A lista de exceções alcança itens de interesse direto do agronegócio, como determinados produtos de origem animal, sementes, insumos para fertilizantes e defensivos, couros, madeira, café solúvel sem aromatização e volumes de açúcar importados dentro das cotas estabelecidas. Na prática, a aplicação da medida será determinada não apenas pelo argumento relacionado ao trabalho forçado, mas também pela necessidade de preservar o abastecimento e os custos da economia americana.

Para o agro brasileiro, o impacto será desigual. Produtos incluídos nas exceções poderão continuar entrando sem a nova cobrança, enquanto os demais ficarão sujeitos aos 12,5%. Nos casos em que a tarifa se somar à sobretaxa de 25% estabelecida em outra investigação comercial, a cobrança nominal poderá alcançar 37,5%, dependendo da classificação aduaneira de cada mercadoria.

O momento escolhido para colocar a medida em vigor também chama atenção. A nova tarifa começou a valer exatamente quando terminou a cobrança global temporária de 10% criada anteriormente pelo governo norte-americano.
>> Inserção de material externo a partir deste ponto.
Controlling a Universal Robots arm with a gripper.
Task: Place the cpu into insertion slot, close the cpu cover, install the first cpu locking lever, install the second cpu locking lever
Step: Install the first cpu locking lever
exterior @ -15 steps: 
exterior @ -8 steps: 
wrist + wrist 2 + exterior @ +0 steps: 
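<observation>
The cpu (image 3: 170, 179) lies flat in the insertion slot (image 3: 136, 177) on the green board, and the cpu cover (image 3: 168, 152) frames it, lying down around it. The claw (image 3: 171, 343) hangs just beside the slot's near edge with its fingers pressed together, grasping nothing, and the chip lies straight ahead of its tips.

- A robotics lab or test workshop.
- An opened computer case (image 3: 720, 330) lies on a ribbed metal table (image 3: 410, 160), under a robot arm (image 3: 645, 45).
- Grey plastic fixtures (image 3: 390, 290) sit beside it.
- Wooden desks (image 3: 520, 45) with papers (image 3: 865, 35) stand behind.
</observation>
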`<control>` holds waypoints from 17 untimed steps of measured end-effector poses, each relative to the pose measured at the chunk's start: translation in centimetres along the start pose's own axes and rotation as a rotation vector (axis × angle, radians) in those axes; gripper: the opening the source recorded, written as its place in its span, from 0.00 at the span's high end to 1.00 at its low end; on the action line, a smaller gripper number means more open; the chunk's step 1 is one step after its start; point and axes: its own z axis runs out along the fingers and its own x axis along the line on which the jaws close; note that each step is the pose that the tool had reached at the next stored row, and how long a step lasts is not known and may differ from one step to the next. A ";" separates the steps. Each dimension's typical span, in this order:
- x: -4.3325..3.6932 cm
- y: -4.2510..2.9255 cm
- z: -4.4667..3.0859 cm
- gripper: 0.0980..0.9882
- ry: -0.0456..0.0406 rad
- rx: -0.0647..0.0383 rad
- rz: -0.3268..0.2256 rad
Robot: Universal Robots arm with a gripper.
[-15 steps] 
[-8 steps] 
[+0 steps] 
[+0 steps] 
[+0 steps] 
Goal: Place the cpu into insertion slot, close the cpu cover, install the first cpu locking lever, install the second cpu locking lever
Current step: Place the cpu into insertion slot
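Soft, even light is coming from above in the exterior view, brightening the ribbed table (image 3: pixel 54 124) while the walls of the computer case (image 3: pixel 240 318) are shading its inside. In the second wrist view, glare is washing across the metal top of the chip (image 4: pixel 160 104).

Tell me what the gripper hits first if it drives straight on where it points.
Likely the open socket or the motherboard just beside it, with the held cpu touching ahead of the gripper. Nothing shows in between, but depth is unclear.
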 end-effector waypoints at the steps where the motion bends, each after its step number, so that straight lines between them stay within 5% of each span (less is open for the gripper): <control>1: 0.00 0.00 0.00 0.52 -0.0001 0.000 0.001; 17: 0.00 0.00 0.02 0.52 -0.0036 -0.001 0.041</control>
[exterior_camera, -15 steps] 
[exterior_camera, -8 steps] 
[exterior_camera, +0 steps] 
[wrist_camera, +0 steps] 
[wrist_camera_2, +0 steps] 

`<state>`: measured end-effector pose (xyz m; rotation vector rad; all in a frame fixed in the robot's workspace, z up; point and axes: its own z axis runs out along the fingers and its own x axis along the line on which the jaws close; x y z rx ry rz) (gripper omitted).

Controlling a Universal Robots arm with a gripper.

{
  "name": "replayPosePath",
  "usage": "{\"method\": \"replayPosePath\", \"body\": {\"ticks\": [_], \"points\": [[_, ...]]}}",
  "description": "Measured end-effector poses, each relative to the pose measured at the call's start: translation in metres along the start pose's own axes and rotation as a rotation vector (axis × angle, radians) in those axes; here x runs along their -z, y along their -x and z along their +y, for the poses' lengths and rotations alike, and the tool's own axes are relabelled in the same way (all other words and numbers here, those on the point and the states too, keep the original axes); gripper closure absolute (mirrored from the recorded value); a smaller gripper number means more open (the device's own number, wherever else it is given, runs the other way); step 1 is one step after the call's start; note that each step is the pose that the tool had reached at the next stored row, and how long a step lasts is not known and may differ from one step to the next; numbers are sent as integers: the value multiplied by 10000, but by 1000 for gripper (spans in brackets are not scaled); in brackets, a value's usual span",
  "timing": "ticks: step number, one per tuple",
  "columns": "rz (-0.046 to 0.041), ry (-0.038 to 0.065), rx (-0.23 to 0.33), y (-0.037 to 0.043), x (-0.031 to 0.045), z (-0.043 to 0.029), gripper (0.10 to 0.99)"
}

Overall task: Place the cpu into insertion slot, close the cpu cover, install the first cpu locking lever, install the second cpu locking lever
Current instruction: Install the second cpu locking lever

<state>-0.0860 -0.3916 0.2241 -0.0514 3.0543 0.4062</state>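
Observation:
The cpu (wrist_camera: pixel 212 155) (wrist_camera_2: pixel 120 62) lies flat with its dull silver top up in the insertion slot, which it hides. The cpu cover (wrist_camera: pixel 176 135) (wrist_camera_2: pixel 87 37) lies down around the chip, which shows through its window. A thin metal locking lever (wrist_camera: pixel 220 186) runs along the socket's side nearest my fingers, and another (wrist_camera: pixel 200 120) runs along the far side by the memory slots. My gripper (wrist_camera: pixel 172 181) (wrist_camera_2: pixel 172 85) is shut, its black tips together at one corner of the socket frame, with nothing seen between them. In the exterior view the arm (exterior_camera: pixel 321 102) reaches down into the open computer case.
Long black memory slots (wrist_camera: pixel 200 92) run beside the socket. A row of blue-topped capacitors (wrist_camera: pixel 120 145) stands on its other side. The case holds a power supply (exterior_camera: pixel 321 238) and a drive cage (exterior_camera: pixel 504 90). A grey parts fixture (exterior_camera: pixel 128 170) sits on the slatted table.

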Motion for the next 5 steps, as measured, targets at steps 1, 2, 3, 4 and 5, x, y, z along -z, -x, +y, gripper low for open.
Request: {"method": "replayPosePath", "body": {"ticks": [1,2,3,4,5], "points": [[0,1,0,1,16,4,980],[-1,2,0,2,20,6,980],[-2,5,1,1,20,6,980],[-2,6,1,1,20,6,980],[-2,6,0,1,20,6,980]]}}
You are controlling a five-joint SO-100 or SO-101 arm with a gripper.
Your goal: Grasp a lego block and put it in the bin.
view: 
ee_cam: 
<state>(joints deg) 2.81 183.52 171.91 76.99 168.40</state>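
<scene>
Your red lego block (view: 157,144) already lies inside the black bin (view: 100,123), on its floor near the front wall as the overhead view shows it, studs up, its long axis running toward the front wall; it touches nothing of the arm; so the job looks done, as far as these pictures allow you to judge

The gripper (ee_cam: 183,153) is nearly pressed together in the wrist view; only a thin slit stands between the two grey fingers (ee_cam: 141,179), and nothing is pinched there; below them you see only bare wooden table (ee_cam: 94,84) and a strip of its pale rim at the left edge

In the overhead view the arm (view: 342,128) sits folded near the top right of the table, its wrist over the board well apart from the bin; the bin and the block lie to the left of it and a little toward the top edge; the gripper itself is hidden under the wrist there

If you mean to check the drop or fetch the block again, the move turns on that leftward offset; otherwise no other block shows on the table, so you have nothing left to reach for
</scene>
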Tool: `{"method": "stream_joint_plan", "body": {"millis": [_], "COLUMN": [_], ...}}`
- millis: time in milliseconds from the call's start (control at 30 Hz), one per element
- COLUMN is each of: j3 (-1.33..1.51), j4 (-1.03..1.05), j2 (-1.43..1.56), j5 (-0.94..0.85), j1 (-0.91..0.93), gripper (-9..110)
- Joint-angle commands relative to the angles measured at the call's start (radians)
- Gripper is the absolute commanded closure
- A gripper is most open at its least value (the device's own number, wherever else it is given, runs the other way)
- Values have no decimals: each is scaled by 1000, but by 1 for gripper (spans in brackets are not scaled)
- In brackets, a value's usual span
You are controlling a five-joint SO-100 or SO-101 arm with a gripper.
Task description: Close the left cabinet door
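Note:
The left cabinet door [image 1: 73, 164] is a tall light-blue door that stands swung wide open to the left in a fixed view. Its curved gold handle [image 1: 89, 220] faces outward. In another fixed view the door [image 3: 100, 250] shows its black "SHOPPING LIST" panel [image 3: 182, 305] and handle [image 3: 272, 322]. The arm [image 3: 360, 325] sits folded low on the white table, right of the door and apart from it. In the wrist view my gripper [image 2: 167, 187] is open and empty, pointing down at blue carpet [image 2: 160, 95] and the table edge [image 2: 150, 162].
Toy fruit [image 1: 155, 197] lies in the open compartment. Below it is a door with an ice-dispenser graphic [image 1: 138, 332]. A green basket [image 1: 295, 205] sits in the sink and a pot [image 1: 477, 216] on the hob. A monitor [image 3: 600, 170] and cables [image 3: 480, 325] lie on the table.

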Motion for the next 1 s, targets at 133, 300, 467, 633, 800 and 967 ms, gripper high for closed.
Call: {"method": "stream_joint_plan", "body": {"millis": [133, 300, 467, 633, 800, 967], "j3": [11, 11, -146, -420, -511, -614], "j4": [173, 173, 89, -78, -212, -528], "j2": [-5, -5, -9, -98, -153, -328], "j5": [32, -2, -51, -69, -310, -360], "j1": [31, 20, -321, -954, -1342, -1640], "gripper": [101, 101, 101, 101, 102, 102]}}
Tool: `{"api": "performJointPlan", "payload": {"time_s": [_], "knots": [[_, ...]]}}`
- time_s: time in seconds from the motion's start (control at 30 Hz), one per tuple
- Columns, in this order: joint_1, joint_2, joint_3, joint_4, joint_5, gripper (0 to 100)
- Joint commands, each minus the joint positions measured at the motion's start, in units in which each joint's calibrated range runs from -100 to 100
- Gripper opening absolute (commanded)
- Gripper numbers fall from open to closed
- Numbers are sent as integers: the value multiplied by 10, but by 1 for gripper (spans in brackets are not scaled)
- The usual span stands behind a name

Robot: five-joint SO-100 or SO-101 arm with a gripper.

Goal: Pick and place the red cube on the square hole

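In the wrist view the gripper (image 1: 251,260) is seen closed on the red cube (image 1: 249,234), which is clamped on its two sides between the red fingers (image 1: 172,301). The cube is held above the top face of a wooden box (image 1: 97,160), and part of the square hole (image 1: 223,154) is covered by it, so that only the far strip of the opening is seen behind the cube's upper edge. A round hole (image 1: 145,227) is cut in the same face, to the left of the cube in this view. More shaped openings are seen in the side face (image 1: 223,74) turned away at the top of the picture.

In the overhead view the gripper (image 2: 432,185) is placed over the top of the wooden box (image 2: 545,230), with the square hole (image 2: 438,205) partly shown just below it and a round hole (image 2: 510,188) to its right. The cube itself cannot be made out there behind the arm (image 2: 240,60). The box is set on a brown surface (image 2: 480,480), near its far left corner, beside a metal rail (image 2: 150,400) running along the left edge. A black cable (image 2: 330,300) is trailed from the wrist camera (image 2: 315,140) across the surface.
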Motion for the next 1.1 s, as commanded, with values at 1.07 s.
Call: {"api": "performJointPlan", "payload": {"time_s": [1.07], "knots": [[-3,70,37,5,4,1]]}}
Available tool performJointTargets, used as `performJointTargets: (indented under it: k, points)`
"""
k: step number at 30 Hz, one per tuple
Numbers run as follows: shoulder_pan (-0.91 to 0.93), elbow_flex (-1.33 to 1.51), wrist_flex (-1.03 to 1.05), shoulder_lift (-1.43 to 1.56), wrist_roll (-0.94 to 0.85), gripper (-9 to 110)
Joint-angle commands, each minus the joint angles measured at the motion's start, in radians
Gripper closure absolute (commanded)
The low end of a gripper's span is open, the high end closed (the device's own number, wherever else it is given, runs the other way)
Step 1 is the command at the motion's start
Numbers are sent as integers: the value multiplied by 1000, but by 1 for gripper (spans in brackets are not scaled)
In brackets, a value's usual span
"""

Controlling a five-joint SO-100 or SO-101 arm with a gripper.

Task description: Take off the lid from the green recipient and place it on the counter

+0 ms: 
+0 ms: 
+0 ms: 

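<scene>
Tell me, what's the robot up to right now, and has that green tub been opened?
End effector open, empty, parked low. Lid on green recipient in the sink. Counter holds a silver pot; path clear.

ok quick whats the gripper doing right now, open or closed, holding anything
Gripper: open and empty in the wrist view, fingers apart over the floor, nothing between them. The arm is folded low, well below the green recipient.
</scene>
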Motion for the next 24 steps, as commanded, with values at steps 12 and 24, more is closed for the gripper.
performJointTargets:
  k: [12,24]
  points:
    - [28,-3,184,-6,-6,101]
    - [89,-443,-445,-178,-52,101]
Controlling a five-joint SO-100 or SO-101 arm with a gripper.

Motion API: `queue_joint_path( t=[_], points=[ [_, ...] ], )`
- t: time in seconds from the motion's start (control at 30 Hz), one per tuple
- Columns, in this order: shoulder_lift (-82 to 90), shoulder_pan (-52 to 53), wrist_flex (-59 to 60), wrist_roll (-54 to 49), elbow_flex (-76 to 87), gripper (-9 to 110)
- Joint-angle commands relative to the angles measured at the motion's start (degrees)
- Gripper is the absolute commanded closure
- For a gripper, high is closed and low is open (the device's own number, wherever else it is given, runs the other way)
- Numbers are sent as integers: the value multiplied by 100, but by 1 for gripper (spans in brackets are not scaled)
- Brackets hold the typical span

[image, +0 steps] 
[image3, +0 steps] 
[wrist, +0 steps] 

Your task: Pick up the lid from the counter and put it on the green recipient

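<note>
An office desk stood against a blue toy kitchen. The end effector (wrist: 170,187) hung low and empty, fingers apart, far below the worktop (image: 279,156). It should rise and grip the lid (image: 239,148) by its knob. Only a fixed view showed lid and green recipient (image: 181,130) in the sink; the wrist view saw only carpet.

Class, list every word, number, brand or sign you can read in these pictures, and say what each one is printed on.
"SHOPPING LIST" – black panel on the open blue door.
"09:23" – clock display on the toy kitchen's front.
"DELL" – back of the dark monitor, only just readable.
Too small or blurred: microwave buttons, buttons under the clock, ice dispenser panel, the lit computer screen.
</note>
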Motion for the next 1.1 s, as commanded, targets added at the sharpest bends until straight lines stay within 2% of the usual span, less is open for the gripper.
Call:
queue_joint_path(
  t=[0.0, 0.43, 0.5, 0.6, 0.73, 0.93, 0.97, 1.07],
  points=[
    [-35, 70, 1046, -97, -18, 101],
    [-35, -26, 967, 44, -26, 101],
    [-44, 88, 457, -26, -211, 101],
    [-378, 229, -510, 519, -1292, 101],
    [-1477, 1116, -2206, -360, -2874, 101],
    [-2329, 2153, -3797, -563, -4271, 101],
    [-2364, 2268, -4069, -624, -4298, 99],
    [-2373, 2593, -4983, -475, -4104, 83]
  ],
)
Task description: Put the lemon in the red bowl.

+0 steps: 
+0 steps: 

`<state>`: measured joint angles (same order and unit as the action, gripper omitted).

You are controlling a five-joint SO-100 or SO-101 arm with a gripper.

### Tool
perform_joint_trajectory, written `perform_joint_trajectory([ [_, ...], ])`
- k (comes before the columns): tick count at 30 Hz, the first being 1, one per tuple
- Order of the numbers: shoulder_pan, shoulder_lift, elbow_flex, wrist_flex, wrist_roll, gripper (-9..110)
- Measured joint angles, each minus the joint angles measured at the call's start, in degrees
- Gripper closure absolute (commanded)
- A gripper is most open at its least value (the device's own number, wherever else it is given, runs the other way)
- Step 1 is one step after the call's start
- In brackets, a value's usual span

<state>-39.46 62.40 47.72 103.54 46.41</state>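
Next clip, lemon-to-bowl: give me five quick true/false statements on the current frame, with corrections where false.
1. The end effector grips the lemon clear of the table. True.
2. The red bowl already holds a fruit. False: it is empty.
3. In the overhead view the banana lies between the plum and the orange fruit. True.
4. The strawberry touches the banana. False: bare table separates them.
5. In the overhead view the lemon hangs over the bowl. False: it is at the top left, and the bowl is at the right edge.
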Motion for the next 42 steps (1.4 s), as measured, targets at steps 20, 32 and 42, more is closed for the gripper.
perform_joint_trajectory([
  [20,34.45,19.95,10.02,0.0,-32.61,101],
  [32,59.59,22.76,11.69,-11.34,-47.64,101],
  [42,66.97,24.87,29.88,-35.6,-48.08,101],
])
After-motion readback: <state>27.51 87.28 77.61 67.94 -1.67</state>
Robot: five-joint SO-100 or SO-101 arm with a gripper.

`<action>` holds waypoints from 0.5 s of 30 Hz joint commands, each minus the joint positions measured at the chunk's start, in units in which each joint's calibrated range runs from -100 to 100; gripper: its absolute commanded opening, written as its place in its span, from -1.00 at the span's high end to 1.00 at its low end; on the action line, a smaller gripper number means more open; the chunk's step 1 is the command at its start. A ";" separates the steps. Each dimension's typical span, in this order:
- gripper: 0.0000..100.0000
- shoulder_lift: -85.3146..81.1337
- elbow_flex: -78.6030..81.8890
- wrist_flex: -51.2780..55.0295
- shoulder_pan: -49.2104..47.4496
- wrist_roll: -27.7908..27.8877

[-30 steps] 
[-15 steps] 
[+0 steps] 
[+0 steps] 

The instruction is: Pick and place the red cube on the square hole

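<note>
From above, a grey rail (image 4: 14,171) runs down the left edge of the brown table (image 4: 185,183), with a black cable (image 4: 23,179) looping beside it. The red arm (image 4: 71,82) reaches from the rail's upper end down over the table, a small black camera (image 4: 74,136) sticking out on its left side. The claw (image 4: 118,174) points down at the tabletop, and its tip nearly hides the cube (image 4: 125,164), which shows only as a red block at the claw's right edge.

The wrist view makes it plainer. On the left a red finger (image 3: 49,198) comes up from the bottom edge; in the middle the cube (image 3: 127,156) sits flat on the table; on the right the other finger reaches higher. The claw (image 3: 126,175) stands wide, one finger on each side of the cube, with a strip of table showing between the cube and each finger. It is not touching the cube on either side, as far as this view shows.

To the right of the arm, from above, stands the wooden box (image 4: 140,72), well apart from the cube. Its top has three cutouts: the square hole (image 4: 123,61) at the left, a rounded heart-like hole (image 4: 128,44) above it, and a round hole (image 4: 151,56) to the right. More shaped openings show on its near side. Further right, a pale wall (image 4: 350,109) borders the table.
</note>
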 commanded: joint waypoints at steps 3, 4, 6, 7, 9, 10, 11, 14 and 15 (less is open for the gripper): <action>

Em fevereiro, a Suprema Corte dos Estados Unidos havia derrubado as chamadas tarifas recíprocas, que variavam de 10% a 50%. Agora, Washington recorreu à Seção 301 da Lei de Comércio de 1974 para recompor uma barreira de alcance semelhante sob outra fundamentação jurídica.

A coincidência entre o calendário eleitoral e o aumento das barreiras comerciais mostra que as tarifas norte-americanas deixaram de ser apenas um instrumento de política comercial e passaram a integrar o ambiente político brasileiro.